Fig. 4 Illustration of the improved feature semantic fusion architecture.

Fig. 4 shows the body frame and detailed description. This paper defines a method, which is different from the traditional weighted feature map, to establish feature relations between different stages. By assigning the weights, we hope to highlight the expression ability of features extracted from the network. By referring to the residual formula, the semantic fusion structure can be expressed as follows.

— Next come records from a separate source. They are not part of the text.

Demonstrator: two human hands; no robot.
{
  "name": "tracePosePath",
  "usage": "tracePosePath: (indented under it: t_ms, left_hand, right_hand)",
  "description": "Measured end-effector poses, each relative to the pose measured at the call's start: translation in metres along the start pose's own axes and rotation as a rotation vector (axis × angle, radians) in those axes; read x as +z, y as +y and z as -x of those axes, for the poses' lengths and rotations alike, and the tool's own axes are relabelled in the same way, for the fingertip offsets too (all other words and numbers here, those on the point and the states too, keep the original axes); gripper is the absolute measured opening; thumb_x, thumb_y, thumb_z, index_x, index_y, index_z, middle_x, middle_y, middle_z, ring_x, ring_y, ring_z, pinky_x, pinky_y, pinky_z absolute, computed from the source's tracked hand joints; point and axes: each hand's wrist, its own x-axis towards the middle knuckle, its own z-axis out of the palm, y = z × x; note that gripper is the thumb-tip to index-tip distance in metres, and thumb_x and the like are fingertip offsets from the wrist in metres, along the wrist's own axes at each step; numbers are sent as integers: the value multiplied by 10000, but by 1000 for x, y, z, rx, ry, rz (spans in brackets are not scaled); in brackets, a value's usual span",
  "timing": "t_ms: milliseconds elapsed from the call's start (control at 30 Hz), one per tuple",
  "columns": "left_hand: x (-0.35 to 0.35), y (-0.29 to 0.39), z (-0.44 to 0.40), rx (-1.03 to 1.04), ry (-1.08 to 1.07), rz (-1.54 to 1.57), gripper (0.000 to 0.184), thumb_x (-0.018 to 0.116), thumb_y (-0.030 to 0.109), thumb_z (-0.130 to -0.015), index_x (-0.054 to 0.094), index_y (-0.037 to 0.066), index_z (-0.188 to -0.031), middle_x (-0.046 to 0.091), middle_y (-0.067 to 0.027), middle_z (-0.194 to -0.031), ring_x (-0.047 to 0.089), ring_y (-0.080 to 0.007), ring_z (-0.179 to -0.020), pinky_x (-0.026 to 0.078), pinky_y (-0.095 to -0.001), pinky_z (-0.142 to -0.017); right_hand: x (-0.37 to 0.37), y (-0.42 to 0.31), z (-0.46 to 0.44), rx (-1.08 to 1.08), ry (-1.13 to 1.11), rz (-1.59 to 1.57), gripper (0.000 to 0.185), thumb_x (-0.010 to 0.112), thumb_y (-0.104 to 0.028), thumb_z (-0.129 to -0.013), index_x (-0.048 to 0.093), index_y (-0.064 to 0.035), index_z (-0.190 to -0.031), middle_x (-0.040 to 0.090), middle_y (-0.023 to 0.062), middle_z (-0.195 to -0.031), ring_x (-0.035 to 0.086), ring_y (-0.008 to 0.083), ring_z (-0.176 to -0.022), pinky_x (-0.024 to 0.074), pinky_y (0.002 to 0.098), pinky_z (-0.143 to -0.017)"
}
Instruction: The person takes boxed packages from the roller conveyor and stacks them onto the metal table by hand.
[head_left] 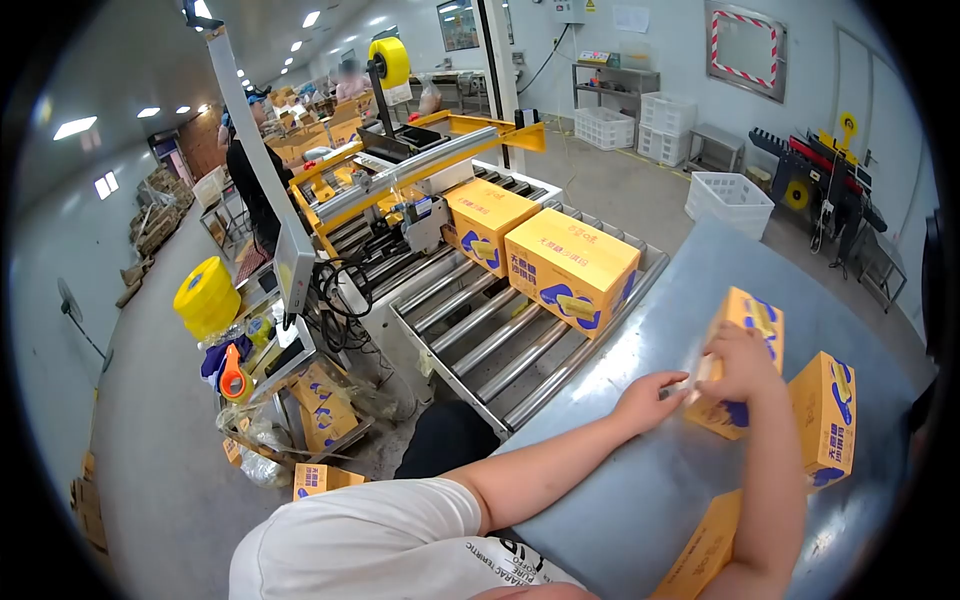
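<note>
Fingers of the right hand (740, 368) on a yellow box (755, 308); those of the left hand (648, 402) at its left edge.

Right fingers bent across the box; grip or mere press, cannot tell. Left fingers part curled, tips by the edge; contact unclear. Box directly at the fingers, over the metal bench (620, 500); resting or lifted, cannot tell. Just right of the right fingers: second box (828, 420), upright. Below them, toward the wearer: third box (705, 550), part hidden. Left of and beyond the left fingers: two boxes (570, 265) on rollers (510, 350).
</note>
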Motion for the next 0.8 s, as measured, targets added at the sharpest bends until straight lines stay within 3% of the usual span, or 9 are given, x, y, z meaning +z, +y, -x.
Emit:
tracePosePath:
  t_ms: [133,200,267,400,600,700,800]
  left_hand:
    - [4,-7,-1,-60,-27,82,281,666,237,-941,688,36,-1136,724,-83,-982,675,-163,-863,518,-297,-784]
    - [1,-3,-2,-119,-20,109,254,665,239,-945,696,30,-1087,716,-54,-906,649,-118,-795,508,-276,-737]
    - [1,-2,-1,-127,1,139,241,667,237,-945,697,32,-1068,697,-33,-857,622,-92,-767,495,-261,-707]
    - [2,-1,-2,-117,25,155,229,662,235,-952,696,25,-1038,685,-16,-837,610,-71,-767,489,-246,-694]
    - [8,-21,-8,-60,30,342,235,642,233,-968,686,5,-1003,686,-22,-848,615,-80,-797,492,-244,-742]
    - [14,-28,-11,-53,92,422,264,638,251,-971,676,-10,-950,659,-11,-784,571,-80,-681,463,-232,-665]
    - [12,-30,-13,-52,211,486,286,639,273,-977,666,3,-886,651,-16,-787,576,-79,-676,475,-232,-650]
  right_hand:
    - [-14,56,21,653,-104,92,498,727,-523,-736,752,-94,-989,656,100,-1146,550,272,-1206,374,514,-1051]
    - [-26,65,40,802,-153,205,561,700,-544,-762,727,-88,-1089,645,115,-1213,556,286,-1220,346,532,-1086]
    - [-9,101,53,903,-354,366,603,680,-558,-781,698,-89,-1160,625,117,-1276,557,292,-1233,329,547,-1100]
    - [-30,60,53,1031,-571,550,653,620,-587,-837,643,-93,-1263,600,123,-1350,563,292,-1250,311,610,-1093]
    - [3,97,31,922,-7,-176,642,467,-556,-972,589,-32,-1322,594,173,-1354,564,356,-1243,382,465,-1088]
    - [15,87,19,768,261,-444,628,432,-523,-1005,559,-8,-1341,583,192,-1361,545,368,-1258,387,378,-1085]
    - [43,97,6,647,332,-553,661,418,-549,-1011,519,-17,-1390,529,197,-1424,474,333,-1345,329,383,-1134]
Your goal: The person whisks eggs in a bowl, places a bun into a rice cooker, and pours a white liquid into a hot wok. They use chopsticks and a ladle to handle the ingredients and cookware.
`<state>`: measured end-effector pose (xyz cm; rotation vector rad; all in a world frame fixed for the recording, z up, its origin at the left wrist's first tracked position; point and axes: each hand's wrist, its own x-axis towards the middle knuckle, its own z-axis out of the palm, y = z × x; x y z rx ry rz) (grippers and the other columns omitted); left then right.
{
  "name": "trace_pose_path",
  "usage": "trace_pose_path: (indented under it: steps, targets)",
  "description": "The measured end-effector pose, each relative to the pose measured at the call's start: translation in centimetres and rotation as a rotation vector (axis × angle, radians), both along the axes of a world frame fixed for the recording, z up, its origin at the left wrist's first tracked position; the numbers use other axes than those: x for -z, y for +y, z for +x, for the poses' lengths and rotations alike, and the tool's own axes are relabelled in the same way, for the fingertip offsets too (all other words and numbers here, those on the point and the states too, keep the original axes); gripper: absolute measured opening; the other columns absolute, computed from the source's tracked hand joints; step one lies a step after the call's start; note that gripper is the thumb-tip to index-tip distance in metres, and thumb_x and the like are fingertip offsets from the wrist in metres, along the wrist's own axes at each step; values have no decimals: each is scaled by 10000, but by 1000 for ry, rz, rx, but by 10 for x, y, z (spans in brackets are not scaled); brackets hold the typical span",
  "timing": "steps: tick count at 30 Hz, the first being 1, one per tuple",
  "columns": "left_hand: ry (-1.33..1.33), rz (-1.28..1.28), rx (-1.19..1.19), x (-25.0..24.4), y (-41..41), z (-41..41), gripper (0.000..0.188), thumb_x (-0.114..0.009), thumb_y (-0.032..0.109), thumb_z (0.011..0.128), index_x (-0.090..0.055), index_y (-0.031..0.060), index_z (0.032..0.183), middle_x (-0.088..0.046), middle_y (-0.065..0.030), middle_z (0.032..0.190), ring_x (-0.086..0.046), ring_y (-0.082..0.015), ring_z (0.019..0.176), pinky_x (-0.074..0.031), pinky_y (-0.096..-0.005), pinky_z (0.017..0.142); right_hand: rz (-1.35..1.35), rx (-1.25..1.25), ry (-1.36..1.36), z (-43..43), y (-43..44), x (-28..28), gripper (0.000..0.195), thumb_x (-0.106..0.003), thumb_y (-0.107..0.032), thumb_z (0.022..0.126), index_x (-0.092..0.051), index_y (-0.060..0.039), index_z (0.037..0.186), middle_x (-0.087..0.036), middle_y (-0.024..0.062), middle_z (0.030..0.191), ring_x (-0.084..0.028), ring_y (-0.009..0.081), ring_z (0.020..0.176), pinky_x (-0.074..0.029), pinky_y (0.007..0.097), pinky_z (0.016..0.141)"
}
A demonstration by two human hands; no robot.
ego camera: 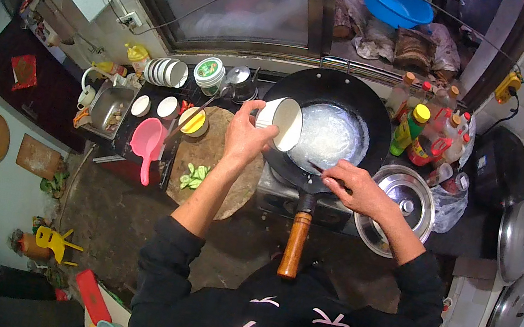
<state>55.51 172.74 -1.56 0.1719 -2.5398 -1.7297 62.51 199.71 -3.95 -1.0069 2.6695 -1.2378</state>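
A tilted white bowl is gripped in my left hand, with its mouth turned toward the wok. Whitish, cloudy liquid covers the wok's bottom. My right hand closes on thin dark chopsticks, whose tips reach the near edge of that liquid. The wok rests on a stove, its wooden handle pointing at my body. Left of the wok, cut green vegetable pieces lie on a round wooden chopping board.
Several bottles crowd the right of the wok. A steel lid lies near my right forearm. On the left are a pink ladle, a bowl with yellow contents, stacked bowls, a lidded tub and a sink.
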Motion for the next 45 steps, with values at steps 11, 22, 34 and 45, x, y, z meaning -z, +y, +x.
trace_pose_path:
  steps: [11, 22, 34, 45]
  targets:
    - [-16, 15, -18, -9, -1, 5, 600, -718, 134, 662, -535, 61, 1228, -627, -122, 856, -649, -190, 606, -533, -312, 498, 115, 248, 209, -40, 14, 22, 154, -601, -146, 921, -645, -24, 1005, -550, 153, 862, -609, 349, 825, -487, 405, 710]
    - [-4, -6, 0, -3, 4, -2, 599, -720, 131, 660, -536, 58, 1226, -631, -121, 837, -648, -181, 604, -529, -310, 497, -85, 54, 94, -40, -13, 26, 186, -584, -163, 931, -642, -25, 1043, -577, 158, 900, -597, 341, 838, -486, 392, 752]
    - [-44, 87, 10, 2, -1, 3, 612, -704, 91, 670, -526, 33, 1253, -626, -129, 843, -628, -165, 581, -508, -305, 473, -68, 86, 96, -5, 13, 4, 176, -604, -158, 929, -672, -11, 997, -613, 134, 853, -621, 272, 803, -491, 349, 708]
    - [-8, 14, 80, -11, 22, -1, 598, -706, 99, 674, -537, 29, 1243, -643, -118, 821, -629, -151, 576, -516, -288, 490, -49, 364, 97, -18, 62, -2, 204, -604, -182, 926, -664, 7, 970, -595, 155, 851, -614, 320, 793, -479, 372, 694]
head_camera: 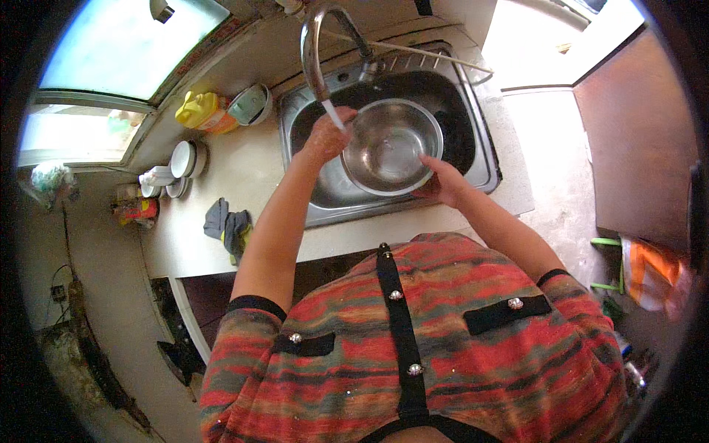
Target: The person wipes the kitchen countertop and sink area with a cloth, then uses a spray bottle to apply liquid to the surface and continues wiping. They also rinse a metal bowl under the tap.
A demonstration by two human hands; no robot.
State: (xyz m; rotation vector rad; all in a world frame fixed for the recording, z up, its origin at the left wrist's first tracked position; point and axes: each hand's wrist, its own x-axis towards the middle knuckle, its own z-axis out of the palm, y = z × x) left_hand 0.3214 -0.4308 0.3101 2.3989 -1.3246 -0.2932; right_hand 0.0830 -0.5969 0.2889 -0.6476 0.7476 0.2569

$ {Z_{{\text{out}}}} = {\mathbb{F}_c}({x_i}) + \alpha \times \delta ({x_1}), $

(4)

where $ \mathbb{F}(\cdot) $ is the basic residual block sequence expression, c is the network depth between residual stages, α is the learnable parameter, and δ(·) is the jump sampling and dimensional stretching transformation for the feature graph of the last stage.

3.5 PPM Block

In the underwater environment, the ability to detect targets is affected in the same manner as described above. Considering that aquatic products are difficult to be detected due to environmental constraints, the analysis ability of such scenarios should be strengthened. Currently, popular scene resolution frameworks are usually based on Feature Pyramid Networks (FPNs), and their disadvantages are evident.

1) Lost relation matching. Context relation matching is vital for complex scenes. For instance, the sea cucumbers in gravel whose texture colour is similar to loose sediments on the seabed are often identified falsely.

2) Confused recognition. Sea urchins like to cluster together and attach to a rock wall. In this state, it is easy to identify the rock block close to the target as sea urchins by mistake.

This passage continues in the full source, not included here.